**Data excerpt**.
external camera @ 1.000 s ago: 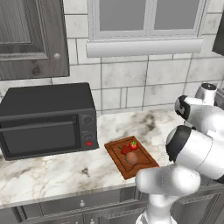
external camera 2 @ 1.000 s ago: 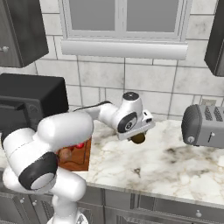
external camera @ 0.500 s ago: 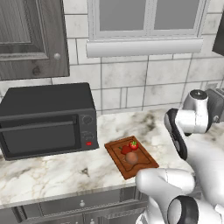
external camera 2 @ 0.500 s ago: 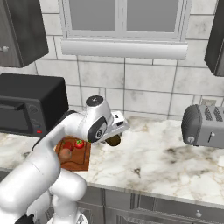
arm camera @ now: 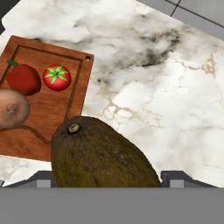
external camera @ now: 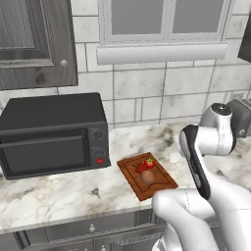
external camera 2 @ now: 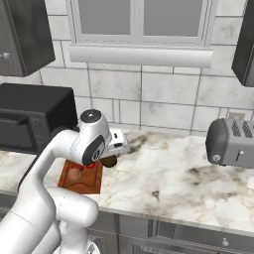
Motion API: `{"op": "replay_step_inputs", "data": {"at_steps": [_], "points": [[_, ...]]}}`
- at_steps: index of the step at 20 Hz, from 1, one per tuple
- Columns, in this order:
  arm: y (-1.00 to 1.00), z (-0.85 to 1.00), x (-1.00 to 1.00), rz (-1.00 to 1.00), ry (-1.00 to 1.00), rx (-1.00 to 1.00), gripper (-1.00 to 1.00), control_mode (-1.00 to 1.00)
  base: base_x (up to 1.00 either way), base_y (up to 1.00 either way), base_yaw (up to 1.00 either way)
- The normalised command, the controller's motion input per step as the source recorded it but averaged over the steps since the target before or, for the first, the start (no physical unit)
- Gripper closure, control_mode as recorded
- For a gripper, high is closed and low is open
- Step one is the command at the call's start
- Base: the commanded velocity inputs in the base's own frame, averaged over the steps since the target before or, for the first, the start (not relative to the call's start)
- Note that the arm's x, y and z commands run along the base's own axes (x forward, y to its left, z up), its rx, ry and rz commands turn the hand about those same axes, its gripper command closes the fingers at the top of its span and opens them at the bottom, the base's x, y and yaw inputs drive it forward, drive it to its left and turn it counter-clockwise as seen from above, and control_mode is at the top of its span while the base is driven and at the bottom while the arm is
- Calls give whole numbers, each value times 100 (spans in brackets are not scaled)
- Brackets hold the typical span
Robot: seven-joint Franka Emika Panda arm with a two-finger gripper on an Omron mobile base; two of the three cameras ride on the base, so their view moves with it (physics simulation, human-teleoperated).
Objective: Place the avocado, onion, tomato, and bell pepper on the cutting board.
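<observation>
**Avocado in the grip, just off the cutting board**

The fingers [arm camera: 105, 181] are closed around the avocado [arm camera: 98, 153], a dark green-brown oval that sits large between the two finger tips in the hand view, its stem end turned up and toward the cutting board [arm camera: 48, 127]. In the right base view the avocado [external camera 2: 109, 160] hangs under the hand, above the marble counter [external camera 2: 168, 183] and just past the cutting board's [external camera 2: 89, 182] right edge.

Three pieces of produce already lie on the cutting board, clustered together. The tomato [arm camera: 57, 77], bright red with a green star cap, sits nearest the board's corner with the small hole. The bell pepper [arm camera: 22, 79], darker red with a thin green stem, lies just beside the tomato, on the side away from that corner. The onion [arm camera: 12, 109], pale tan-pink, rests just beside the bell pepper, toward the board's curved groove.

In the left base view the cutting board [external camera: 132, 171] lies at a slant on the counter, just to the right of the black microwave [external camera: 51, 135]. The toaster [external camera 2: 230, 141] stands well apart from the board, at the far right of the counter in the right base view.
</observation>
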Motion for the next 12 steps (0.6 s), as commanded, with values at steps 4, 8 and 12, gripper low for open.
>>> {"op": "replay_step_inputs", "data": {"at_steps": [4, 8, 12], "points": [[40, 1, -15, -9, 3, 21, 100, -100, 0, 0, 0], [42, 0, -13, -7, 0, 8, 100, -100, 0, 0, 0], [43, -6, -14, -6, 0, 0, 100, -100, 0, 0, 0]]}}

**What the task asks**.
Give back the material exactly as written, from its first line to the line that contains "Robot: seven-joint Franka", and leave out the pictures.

**Answer box**.
external camera @ 1.000 s ago: 
external camera 2 @ 1.000 s ago: 
external camera @ 0.500 s ago: 
external camera 2 @ 0.500 s ago: 
arm camera @ now: 
external camera @ now: 
external camera 2 @ now: 
Motion API: `{"op": "replay_step_inputs", "data": {"at_steps": [_], "points": [[_, ...]]}}`
- at_steps: index of the step at 20 Hz, from 1, one per tuple
- Columns, in this order:
  arm: y (-1.00 to 1.00), z (-0.85 to 1.00), x (-1.00 to 1.00), rz (-1.00 to 1.00), ry (-1.00 to 1.00), rx (-1.00 to 1.00), gripper (-1.00 to 1.00), control_mode (-1.00 to 1.00)
  base: base_x (up to 1.00 either way), base_y (up to 1.00 either way), base_yaw (up to 1.00 either way)
- The normalised command, the controller's motion input per step as the source recorded it but averaged over the steps since the target before or, for the first, the start (no physical unit)
- Gripper closure, control_mode as recorded
- For a gripper, high is closed and low is open
- Step one is the command at the call's start
- Base: the commanded velocity inputs in the base's own frame, averaged over the steps since the target before or, for the first, the start (not relative to the call's start)
- Note that the arm's x, y and z commands run along the base's own axes (x forward, y to its left, z up), its rx, ry and rz commands turn the hand about those same axes, its gripper command closes the fingers at the top of its span and opens them at the bottom, the base's x, y and yaw inputs drive it forward, drive it to its left and turn it counter-clockwise as seen from above, and control_mode is at the top of its span while the base is driven and at the bottom while the arm is
- Calls give whole numbers, each value times 100 (spans in brackets are not scaled)
- Brackets hold the typical span
Robot: seven-joint Franka Emika Panda arm with a two-finger gripper on an Omron mobile base; two of the three cameras ride on the base, so their view moves with it (physics simulation, human-teleoperated).

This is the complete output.